Por isso as trocas nas laterais já no intervalo: Sergi Roberto e Jordi Alba entraram e esgarçaram a marcação do adversário. O equívoco da formação inicial criou uma limitação nas ações de ataque e abriu o time no lance do gol de Guidetti. Porque ao perceber que ninguém acelerava buscando o fundo do campo, Umtiti resolveu se aventurar na frente, mas com o Barça instalado no campo do oponente. Bola perdida, contragolpe letal no passe de Ibai Goméz e finalização atrapalhada, porém feliz do camisa dez.

O Barcelona também travou pelo desentrosamento, mas principalmente pelo desconforto de Coutinho atuando pela direita. A impressão é de que Valverde não viu um jogo do brasileiro na seleção comandada por Tite. Em tese, ele é o ponta direita em um 4-1-4-1, mas sempre se sai melhor quando deixa o setor para circular às costas dos volantes adversários e seu futebol explode quando parte da esquerda para dentro buscando a finalização ou o passe.

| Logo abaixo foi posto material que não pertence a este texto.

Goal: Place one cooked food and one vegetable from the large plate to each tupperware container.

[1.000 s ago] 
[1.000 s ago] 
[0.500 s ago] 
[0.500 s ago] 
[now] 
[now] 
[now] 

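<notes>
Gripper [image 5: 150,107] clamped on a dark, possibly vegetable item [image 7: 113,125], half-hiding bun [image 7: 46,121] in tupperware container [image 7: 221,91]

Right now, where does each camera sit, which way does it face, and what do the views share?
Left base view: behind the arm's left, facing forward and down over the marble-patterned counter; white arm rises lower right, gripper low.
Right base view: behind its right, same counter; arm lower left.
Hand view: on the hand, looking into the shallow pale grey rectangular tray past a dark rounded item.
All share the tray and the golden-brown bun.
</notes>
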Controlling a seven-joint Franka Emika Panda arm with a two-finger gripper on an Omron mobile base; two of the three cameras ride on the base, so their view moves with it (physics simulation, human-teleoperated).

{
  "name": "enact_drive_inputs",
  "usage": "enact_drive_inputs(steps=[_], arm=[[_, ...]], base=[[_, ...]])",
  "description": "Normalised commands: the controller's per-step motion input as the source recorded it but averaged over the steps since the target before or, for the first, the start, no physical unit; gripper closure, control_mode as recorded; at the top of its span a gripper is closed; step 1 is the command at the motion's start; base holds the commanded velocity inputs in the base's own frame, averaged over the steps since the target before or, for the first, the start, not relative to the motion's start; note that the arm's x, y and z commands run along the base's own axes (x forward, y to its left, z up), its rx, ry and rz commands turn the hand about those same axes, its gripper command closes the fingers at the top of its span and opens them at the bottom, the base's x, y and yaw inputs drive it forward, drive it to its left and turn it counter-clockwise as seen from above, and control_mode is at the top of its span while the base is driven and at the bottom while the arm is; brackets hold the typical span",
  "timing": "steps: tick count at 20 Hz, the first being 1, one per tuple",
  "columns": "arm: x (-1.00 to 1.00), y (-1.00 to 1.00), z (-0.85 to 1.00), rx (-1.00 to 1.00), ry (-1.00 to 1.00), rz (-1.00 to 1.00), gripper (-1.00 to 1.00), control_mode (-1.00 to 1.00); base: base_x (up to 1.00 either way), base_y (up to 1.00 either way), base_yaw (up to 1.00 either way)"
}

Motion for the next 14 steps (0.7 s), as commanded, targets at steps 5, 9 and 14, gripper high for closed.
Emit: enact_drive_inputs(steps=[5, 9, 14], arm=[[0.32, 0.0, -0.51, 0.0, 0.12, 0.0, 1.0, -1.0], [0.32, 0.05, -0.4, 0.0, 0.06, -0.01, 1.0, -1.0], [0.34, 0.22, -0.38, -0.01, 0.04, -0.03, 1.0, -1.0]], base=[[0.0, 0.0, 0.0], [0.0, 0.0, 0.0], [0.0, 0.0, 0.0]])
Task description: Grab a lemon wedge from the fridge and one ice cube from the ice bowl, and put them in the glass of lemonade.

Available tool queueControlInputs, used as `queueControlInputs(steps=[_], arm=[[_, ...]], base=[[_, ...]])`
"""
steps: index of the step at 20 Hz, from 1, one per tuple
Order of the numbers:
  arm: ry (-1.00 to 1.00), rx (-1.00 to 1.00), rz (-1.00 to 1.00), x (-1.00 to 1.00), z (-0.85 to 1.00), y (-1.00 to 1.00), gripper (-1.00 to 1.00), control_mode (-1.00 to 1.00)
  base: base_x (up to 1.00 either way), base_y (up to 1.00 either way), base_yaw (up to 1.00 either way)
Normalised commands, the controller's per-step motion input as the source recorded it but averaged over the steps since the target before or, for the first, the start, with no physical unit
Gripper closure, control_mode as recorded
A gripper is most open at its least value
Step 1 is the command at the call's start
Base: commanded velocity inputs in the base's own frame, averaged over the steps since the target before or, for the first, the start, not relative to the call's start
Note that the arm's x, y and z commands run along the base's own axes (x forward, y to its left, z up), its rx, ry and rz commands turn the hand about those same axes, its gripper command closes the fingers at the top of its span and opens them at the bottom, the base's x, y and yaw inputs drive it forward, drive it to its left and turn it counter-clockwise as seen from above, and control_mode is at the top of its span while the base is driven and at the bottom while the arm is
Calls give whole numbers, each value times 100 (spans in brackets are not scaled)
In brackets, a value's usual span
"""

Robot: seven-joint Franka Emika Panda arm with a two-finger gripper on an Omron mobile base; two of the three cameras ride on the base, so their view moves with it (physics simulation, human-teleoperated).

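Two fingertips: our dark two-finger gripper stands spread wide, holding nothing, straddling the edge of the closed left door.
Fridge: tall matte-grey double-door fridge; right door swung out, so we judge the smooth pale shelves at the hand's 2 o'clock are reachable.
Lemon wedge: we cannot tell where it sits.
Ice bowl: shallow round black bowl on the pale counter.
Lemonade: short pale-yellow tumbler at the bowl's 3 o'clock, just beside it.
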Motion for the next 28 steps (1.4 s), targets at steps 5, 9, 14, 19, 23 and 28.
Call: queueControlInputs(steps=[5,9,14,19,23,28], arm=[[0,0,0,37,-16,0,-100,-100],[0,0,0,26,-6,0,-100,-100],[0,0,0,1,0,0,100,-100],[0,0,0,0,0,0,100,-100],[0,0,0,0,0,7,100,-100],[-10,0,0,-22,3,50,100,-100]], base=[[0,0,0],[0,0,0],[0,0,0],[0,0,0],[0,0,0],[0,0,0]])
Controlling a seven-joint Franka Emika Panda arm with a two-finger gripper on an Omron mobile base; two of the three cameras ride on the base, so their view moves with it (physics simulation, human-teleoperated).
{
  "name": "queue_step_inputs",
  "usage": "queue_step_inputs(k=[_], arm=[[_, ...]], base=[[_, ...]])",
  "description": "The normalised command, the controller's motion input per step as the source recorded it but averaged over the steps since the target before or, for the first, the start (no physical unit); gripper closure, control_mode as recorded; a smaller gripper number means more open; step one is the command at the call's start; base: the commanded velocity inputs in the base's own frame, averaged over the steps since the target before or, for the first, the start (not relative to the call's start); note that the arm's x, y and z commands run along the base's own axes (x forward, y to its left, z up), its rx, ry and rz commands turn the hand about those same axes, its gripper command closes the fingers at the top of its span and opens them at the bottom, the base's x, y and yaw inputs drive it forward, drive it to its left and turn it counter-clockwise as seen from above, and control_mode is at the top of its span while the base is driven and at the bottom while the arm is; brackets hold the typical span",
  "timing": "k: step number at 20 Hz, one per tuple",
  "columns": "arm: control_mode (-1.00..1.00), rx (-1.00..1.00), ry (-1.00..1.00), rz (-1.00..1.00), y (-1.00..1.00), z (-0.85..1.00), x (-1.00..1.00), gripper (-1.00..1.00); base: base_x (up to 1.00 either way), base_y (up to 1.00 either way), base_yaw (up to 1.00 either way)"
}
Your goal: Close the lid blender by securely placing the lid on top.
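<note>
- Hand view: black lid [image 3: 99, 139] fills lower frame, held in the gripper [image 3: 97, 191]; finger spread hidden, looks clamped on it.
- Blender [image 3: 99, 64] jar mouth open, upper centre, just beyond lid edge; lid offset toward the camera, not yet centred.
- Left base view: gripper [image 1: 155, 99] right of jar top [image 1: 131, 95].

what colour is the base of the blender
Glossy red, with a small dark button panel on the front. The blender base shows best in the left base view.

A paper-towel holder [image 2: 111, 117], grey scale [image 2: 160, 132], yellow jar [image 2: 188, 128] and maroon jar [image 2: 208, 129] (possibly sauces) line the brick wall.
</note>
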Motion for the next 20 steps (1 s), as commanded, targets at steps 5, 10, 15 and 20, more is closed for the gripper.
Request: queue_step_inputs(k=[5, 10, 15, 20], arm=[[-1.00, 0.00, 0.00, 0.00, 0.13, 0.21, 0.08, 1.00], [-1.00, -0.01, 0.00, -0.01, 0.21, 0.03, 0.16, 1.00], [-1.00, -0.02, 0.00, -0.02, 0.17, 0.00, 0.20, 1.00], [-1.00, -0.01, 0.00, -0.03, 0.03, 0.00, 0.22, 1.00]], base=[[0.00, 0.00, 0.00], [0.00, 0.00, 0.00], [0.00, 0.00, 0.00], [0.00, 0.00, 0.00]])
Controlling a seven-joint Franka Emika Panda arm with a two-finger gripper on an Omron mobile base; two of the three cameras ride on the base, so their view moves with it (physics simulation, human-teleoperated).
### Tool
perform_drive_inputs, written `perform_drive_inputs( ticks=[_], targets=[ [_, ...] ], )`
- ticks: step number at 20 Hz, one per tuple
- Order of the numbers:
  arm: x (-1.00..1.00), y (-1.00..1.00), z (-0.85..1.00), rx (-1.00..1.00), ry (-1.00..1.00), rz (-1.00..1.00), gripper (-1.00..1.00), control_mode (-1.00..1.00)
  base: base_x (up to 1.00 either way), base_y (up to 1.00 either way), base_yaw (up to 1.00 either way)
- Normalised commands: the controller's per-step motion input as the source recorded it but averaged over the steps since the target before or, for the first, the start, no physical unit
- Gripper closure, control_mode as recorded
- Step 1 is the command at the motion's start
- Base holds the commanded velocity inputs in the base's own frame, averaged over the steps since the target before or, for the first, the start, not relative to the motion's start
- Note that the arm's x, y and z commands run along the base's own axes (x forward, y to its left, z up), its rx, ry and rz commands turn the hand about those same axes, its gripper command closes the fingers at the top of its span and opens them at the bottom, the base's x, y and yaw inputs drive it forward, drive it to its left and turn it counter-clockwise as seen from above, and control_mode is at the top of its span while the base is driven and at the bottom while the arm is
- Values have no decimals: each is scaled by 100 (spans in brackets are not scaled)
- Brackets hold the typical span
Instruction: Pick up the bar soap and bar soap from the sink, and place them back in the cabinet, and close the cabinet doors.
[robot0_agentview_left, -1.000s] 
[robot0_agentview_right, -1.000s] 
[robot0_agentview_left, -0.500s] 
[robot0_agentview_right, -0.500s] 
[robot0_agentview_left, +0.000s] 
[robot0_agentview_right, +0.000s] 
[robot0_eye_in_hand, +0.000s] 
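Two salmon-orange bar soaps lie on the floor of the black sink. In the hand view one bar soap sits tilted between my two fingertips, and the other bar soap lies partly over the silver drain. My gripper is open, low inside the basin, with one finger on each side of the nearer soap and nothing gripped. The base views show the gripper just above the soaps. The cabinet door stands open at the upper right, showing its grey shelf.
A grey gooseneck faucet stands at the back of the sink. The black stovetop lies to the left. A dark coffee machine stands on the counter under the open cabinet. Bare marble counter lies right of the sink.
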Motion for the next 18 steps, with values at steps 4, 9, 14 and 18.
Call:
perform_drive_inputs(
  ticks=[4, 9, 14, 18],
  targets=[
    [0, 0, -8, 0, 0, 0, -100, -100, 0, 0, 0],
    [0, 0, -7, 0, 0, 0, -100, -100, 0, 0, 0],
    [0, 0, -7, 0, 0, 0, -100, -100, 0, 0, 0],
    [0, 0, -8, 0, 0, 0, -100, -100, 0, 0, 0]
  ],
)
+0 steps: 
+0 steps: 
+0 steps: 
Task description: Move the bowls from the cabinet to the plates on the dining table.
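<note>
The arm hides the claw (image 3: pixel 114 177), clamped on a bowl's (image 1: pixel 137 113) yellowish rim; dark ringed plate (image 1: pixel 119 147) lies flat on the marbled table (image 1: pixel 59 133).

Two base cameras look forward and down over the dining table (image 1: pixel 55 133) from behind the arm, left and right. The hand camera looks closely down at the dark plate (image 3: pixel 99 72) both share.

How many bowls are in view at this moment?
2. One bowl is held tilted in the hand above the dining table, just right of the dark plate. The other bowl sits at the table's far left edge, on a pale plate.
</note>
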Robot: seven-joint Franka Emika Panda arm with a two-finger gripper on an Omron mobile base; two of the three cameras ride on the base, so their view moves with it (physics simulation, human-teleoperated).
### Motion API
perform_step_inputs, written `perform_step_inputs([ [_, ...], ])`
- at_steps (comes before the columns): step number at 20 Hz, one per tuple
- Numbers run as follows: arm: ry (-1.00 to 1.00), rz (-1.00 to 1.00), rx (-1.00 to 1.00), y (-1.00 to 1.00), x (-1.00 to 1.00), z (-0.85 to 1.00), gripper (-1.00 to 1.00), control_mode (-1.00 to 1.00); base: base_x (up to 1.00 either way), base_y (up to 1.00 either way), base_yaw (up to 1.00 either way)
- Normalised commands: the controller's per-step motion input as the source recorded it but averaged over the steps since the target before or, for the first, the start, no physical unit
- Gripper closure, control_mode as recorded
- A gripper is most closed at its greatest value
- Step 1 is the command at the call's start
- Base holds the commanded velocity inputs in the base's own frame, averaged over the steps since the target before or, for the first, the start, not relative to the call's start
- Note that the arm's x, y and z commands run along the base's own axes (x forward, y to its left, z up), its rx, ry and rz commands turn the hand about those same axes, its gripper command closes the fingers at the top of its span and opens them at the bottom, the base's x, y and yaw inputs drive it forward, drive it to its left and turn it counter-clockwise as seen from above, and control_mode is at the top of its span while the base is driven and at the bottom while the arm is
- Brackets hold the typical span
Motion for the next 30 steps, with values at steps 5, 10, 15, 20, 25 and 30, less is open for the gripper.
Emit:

Por isso Tite já testou Willian aberto na ponta e Coutinho por dentro, algo que deve ser pensado com carinho principalmente para a primeira fase da Copa do Mundo na Rússia contra adversários bem fechados. Ainda mais com Neymar conduzindo cada vez mais a bola e muitas vezes buscando o jogo por dentro.

Considerando que Valverde já disse algumas vezes que Messi tem liberdade para jogar onde bem entender é possível concluir que o gênio argentino, ao notar os problemas do novo companheiro para ocupar o setor, passou a circular mais pela direita, lembrando seus tempos de ponta articulador no auge do trio MSN. Tudo para consertar uma escalação bastante infeliz.

Na segunda etapa, com outros laterais e depois Paco Alcacer na vaga de Coutinho, que jogou 65 minutos como planejado, o time blaugrana pressionou e virou com gols de seus artilheiros: Suárez completando jogada fantástica de Iniesta pela esquerda e Messi cobrando falta. Bela vitória também pela boa atuação do Alavés, que teve a chance de sair para o intervalo com vantagem mais ampla.

É natural oscilar coletivamente e ficou claro que Busquets faz falta na proteção da retaguarda, mais pelo posicionamento do que pela capacidade de desarmar. Mas atacar sem abrir o campo e insistir com Coutinho pela direita provavelmente foram opções que Valverde riscou de seu caderno. Rodar o elenco é saudável se as características dos jogadores combinarem e eles estiverem bem posicionados.

Não foi o caso da noite em Barcelona que era de festa e virou drama, mas com final feliz.